Mediation analysis with DoWhy: Direct and Indirect Effects

[1]:
import numpy as np
import pandas as pd

from dowhy import CausalModel
import dowhy.datasets

# Warnings and logging
import warnings
warnings.filterwarnings('ignore')
import logging
logging.getLogger("dowhy").setLevel(logging.INFO)

Creating a dataset

[2]:
# Creating a dataset with a single confounder and a single mediator (num_frontdoor_variables)
data = dowhy.datasets.linear_dataset(10, num_common_causes=1, num_samples=10000,
                                     num_instruments=0, num_effect_modifiers=0,
                                     num_treatments=1,
                                     num_frontdoor_variables=1,
                                     treatment_is_binary=False,
                                    outcome_is_binary=False)
df = data['df']
print(df.head())
        FD0        W0        v0          y
0  1.661677  0.635219  0.720002   7.712011
1  0.859131 -0.922282 -1.202562  -1.613252
2 -3.239856 -0.529720 -0.938528 -11.898849
3 -1.646743 -1.118923 -1.896495  -9.831622
4 -1.763967  0.305422 -1.590754  -3.820278

Step 1: Modeling the causal mechanism

We create a dataset following a causal graph based on the frontdoor criterion. That is, there is no direct effect of the treatment on outcome; all effect is mediated through the frontdoor variable FD0.

[3]:
model = CausalModel(df,
                    data["treatment_name"],data["outcome_name"],
                    data["gml_graph"],
                   missing_nodes_as_confounders=True,
                   logging_level=logging.INFO)

model.view_model()
from IPython.display import Image, display
display(Image(filename="causal_model.png"))
INFO:dowhy.causal_model:Model to find the causal effect of treatment ['v0'] on outcome ['y']
../_images/example_notebooks_dowhy_mediation_analysis_5_1.png

Step 2: Identifying the natural direct and indirect effects

We use the estimand_type argument to specify that the target estimand should be for a natural direct effect or the natural indirect effect. For definitions, see Interpretation and Identification of Causal Mediation by Judea Pearl.

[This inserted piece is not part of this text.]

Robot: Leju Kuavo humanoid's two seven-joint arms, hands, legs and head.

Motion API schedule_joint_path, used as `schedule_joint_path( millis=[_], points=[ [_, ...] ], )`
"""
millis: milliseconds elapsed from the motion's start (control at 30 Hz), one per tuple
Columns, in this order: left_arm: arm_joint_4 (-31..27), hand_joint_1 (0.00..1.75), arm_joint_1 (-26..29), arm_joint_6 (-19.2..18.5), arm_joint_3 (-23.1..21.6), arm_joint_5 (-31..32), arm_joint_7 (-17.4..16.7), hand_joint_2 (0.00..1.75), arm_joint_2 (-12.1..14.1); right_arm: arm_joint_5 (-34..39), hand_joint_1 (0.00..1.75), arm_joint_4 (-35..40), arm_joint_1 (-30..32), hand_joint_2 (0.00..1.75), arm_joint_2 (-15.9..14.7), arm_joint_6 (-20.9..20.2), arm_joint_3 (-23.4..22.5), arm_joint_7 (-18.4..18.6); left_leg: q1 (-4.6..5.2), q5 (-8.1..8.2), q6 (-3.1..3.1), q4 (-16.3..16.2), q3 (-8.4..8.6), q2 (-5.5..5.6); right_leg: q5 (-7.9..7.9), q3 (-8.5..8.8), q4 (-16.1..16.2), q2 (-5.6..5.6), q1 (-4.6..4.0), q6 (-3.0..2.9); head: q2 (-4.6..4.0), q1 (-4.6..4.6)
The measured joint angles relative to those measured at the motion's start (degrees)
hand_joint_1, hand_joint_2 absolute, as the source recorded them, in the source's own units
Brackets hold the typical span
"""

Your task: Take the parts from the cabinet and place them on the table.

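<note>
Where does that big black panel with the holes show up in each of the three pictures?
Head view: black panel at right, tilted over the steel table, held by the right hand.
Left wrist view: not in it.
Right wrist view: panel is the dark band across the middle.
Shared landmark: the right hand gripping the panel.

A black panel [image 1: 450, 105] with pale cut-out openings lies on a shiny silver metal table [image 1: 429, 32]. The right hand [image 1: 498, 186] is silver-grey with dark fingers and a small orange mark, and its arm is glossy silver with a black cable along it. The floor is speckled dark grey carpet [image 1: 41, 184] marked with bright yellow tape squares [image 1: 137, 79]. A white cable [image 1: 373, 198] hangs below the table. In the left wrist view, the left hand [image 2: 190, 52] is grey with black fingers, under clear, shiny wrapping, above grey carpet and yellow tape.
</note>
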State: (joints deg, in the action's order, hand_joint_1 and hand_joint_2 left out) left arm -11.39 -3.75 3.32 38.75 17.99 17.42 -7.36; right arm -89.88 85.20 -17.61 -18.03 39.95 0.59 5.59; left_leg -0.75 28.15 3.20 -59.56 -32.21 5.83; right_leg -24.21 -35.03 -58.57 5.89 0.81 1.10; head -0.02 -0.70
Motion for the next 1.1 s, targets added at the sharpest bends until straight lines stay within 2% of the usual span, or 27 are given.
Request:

Natural direct effect: Effect due to the path v0->y

Natural indirect effect: Effect due to the path v0->FD0->y (mediated by FD0).

[4]:
# Natural direct effect (nde)
identified_estimand_nde = model.identify_effect(estimand_type="nonparametric-nde",
                                            proceed_when_unidentifiable=True)
print(identified_estimand_nde)
WARNING:dowhy.causal_identifier:If this is observed data (not from a randomized experiment), there might always be missing confounders. Causal effect cannot be identified perfectly.
INFO:dowhy.causal_identifier:Continuing by ignoring these unobserved confounders because proceed_when_unidentifiable flag is True.
INFO:dowhy.causal_identifier:Mediators for treatment and outcome:['FD0']
INFO:dowhy.causal_identifier:All common causes are observed. Causal effect can be identified.
INFO:dowhy.causal_identifier:All common causes are observed. Causal effect can be identified.
Estimand type: nonparametric-nde

### Estimand : 1
Estimand name: mediation
Estimand expression:
Expectation(Derivative(y|FD0, [v0]))
Estimand assumption 1, Mediation: FD0 intercepts (blocks) all directed paths from v0 to y except the path {v0}→{y}.
Estimand assumption 2, First-stage-unconfoundedness: If U→{v0} and U→{FD0} then P(FD0|v0,U) = P(FD0|v0)
Estimand assumption 3, Second-stage-unconfoundedness: If U→{FD0} and U→{y} then P(y|FD0, v0, U) = P(y|FD0, v0)

[5]:
# Natural indirect effect (nie)
identified_estimand_nie = model.identify_effect(estimand_type="nonparametric-nie",
                                            proceed_when_unidentifiable=True)
print(identified_estimand_nie)
WARNING:dowhy.causal_identifier:If this is observed data (not from a randomized experiment), there might always be missing confounders. Causal effect cannot be identified perfectly.
INFO:dowhy.causal_identifier:Continuing by ignoring these unobserved confounders because proceed_when_unidentifiable flag is True.
INFO:dowhy.causal_identifier:Mediators for treatment and outcome:['FD0']
INFO:dowhy.causal_identifier:All common causes are observed. Causal effect can be identified.
INFO:dowhy.causal_identifier:All common causes are observed. Causal effect can be identified.
Estimand type: nonparametric-nie

### Estimand : 1
Estimand name: mediation
Estimand expression:
Expectation(Derivative(y, [FD0])*Derivative([FD0], [v0]))
Estimand assumption 1, Mediation: FD0 intercepts (blocks) all directed paths from v0 to y except the path {v0}→{y}.
Estimand assumption 2, First-stage-unconfoundedness: If U→{v0} and U→{FD0} then P(FD0|v0,U) = P(FD0|v0)
Estimand assumption 3, Second-stage-unconfoundedness: If U→{FD0} and U→{y} then P(y|FD0, v0, U) = P(y|FD0, v0)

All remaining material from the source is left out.